Fernando Cuevas de la Garza

150 palomitas

El número puede parece mucho o poco, dependiendo de qué estemos hablando. Para un suplemento cultural en tiempos de angustiosa reducción de espacios en los medios tradicionales o de acusado desinterés de diversos espacios en las redes virtuales, resulta un número considerable; más aún, respetable. La cifra indica, en primera instancia, un atributo escaso en nuestro país: constancia. Además, denota convicción, decisión, trabajo y, ya entrados en gastos, una bendita necedad.

Si el papel y la tinta resultan escasos, ahí está el infinito ciberespacio cual paraíso repleto de bytes listos para ser ocupados por un poco de lo mejor que hemos creado como especie: nuestras manifestaciones artísticas cual impronta de que todavía tenemos esperanza. Y compartirlas, reflexionarlas y analizarlas, parece ser un buen propósito y una vivificante tarea como para dedicarse a ella bien y bonito.

En el número 1 del suplemento surgía la pregunta de por qué Tachas, y después de 100 entregas se dilucidaban algunas respuestas, siempre subyacentes, expresando sus rasgos anfibios: entre lo global y a la vuelta de la esquina; de la realidad tangible al planeta imaginario; del texto personal al análisis crítico; de la lógica digital a la recuperación de la tradición cultural.

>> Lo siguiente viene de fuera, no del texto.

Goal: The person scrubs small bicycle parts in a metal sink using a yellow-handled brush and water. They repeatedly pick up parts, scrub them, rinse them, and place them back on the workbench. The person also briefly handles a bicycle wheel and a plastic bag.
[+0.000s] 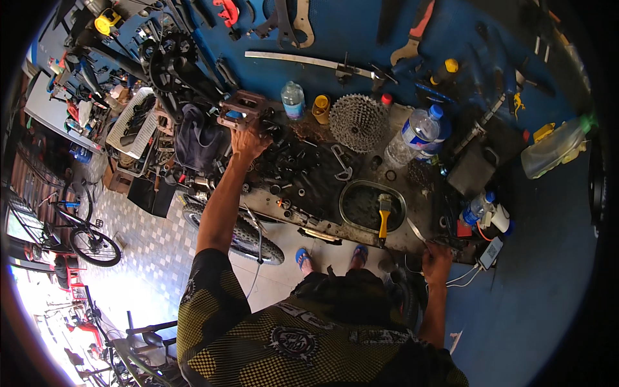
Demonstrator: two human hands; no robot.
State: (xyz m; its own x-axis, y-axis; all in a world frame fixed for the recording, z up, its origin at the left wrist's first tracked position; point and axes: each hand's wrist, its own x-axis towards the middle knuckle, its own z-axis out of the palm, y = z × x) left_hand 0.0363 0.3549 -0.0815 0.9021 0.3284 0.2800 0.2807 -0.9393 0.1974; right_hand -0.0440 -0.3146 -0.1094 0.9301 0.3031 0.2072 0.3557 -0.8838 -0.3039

La centésima quincuagésima entrega, para ponerlo en lógica ordinal, también plantea la posibilidad de abrir nuevas ideas y explorar territorios hasta ahora invisibles.

Llegué hace poco para proponer mis Tachas y me he sentido bienvenido, como en casa. La amplitud temática, la apertura de ideas y, sobre todo, la confianza hacia quien escribe, sin descuidar la exigencia, aparecen como valores sustantivos para sostener este proyecto que, desde luego, puede y debe encontrar mejoras permanentes para no acabar aniquilado por el fantasma en la máquina. La autocrítica, por fortuna, se nota en el recorrido de estos 149 números.

Espero que nos sigamos encontrando en estas inasibles páginas llenas de corazón.